Seven Building Topics/Credit Categories

LEED studies seven building topics that are the same across each of the rating systems except LEED for Homes and LEED-ND. The topics consist of both prerequisites and credits. The credit categories measure the overall performance of a project by awarding points for credits achieved in each of the categories.

  • Sustainable Sites (SS). In the SS category, points are awarded based on the location of the project and use of the entire project property, so as to minimize the project’s impact on the site.
  • Water Efficiency (WE). In the WE category, points are awarded for water-efficient practices, both indoor and outdoor.
  • Energy & Atmosphere (EA). In the EA category, points are awarded for energy efficiency, particularly in the building envelope and heating and cooling design.
  • Materials & Resources (MR). In the MR category, points are awarded for efficient utilization of materials, selection of environmentally preferable materials, and minimization of waste during construction.
  • Indoor Environmental Quality (IEQ). In the IEQ category, points are awarded for improvement of indoor air quality by reducing the creation of and exposure to pollutants.
  • Innovation in Design (ID). In the ID category, points are awarded for special design methods, unique regional credits, measures not currently addressed in the applicable rating system, and exemplary performance levels.
  • Regional Priority (RP). In the RP category, points are awarded for the achievement of credits that address geographically specific environmental priorities identified by the USGBC Regional Councils and Chapters as having additional regional environmental importance.

LEED for Homes adds the Location & Linkages topic, which awards points for the placement of homes in socially and environmentally responsible ways in relation to the larger community. LEED for Homes also adds the Awareness & Education topic, which awards points for the education of the homeowner, tenant, and/or building manager about the operation and maintenance of the green features of a LEED home. The LEED-ND rating system addresses the following additional topics: Smart Location & Linkage, Neighborhood Pattern & Design, and Green Infrastructure & Buildings.

Four Certification Levels

In order to earn LEED certification, a project must satisfy all the prerequisites and qualify for a minimum number of points to attain one of the four levels of certification. Four levels of certification are possible, depending on the number of criteria met, and indicate increasingly sustainable building practices. Certification is awarded according to the following scale for all rating systems except LEED for Homes, which follows a 136-point scale.
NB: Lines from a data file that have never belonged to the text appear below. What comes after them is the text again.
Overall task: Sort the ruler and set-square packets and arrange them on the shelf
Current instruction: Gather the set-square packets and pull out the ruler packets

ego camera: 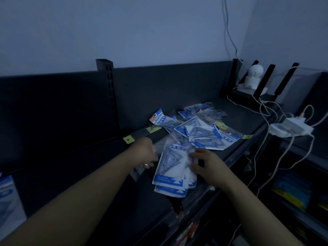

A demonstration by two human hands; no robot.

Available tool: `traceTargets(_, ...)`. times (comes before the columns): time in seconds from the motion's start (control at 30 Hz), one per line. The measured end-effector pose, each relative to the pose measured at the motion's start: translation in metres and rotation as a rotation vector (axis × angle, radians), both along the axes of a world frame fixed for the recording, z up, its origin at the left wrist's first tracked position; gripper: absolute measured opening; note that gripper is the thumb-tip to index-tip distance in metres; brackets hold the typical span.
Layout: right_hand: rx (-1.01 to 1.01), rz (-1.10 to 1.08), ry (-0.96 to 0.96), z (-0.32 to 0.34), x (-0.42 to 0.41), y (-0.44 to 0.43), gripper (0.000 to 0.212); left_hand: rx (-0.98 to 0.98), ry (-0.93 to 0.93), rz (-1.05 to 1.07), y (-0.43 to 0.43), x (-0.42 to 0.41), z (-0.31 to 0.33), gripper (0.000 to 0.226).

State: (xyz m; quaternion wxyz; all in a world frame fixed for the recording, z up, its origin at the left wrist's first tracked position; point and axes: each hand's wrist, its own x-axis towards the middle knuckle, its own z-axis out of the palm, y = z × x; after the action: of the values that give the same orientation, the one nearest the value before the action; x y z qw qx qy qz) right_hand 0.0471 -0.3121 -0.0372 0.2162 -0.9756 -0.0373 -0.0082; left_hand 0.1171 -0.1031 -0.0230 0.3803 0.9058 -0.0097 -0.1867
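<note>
Room: dim; a dark shelf (74, 157) with a dark back panel, under a pale wall (142, 32).
Near left edge: one blue-and-white packet (7, 197), cut off by the frame.
Below the shelf front: red items (186, 231), too blurred to identify.
Stack (170, 173): several set-square packets fanned together over the shelf's front edge, between the two hands. Its long axis runs from near to far and leans slightly right; the blue-banded ends point toward the person.
Left hand (145, 151): seen from the back, curled round the stack's left edge; most of its fingers are hidden.
Right hand (207, 166): fingers bent and spread, gripping the stack's right side.
Tags (128, 139): yellow, lying on the shelf beside the packets; print unreadable.
Pile (198, 128): loose packets farther back on the shelf, overlapping and pointing every way. Whether any hold rulers cannot be made out.
Right side: a white adapter (291, 127) with trailing cables.
Far corner: a white round-headed device (254, 73) among black uprights; what it is stays unclear.
</note>
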Motion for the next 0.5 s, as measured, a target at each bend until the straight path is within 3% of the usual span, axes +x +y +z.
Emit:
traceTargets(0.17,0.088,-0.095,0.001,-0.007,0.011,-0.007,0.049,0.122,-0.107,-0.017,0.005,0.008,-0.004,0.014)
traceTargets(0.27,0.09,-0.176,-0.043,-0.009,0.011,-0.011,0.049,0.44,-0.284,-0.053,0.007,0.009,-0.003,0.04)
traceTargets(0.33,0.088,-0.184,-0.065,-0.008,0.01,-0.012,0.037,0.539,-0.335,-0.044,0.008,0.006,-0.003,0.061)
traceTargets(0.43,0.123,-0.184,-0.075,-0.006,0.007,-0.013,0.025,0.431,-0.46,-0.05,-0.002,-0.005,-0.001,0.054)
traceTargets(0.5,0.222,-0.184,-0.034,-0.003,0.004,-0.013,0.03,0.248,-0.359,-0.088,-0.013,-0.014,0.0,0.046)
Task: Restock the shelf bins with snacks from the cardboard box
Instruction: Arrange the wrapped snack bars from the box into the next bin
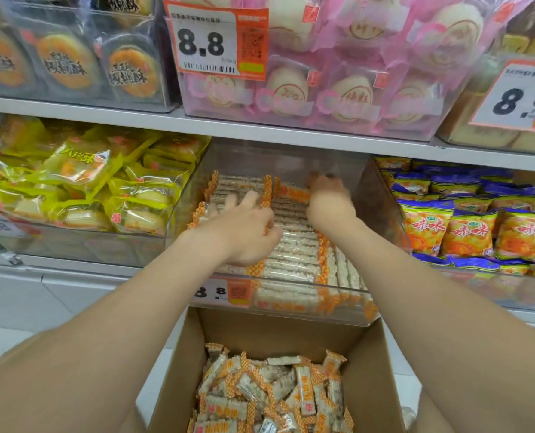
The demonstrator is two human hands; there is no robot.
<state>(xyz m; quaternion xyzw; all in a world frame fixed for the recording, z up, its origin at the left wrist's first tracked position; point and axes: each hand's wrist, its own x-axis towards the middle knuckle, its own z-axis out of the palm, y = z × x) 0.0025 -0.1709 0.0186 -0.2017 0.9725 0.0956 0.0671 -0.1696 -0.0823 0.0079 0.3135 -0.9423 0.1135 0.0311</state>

  • Certified: 40–49 points
  • Silver: 50–59 points
  • Gold: 60–79 points
  • Platinum: 80 points and above

Buildings that achieve one of the above certification levels will be recognized with a formal letter of certification.

LEED Update

The current LEED certification system in use is LEED 2009. The USGBC’s LEED 2012 update opened for public comment in November 2010. A second round of public comments opened on August 1, 2011. The USGBC staff and LEED committees review comments and recommendations and post responses on the USGBC website. Revisions of the rating system will be made based on the comments received. The USGBC membership vote on the final draft of LEED 2012 is scheduled for August 2012, with LEED 2012 set for release on November 7, 2012.